(Data below)

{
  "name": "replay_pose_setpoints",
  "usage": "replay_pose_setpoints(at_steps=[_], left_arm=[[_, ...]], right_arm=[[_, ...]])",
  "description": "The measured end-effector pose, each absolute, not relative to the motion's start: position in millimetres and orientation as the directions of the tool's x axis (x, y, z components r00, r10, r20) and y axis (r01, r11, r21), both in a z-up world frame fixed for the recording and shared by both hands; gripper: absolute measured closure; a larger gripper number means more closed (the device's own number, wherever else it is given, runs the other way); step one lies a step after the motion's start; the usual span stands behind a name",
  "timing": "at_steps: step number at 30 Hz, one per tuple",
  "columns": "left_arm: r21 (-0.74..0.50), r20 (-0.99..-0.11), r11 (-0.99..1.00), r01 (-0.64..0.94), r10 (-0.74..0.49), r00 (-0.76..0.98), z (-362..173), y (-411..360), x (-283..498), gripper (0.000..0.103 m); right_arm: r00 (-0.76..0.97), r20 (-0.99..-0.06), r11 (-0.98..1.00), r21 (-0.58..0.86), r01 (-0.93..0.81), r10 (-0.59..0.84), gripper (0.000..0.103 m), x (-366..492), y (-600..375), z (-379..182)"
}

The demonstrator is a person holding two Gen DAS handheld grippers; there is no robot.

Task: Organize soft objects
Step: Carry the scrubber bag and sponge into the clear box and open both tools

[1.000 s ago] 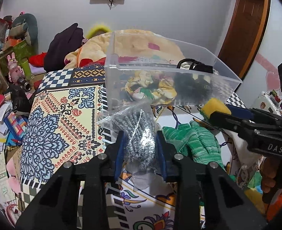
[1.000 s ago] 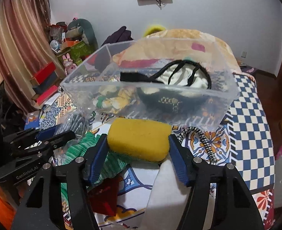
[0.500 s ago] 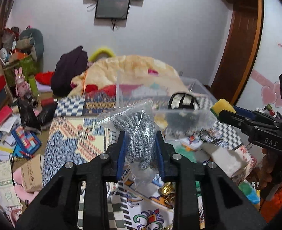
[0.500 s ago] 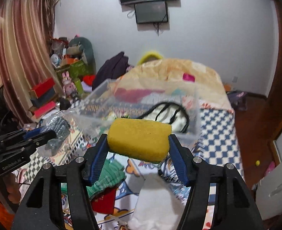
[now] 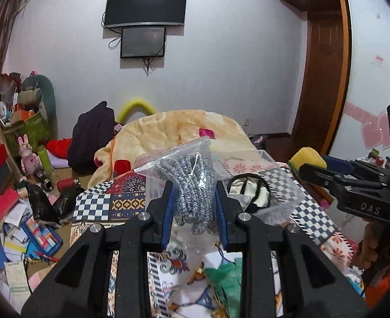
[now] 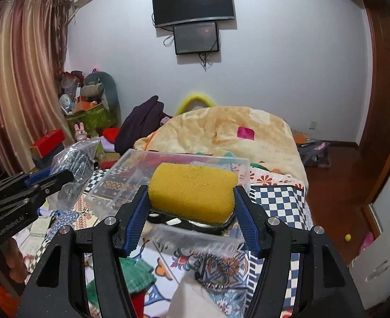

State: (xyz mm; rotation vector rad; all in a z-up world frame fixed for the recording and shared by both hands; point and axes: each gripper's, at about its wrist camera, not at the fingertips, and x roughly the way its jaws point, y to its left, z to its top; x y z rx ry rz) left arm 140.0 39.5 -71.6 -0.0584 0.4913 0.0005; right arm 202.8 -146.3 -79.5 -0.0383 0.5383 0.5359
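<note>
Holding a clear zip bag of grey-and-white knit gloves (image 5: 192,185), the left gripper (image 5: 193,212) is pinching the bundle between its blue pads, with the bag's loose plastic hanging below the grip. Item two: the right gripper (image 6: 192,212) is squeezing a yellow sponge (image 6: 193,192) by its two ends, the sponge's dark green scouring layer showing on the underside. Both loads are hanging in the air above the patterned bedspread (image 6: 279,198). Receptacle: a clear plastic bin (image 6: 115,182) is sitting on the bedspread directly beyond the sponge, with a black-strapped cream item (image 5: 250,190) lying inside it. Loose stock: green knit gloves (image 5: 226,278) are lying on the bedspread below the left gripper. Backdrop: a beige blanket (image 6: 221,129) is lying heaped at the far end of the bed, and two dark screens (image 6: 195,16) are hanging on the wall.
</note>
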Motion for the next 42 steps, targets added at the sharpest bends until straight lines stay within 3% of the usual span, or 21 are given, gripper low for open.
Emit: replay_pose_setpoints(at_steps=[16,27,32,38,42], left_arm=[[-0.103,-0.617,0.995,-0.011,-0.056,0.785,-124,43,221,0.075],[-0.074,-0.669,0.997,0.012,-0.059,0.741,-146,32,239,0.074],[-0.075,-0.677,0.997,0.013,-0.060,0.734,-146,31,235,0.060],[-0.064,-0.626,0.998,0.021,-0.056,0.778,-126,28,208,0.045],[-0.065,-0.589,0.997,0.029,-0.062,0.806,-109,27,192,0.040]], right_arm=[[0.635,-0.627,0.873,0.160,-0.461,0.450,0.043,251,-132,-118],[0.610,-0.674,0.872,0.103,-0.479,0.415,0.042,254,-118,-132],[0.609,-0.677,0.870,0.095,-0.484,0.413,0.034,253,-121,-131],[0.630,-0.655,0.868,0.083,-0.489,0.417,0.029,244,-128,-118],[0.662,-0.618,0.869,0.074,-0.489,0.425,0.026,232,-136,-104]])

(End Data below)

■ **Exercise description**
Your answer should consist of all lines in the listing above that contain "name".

■ **Final answer**
  "name": "replay_pose_setpoints",
  "description": "The measured end-effector pose, each absolute, not relative to the motion's start: position in millimetres and orientation as the directions of the tool's x axis (x, y, z components r00, r10, r20) and y axis (r01, r11, r21), both in a z-up world frame fixed for the recording and shared by both hands; gripper: absolute measured closure; a larger gripper number means more closed (the device's own number, wherever else it is given, runs the other way); step one lies a step after the motion's start; the usual span stands behind a name",

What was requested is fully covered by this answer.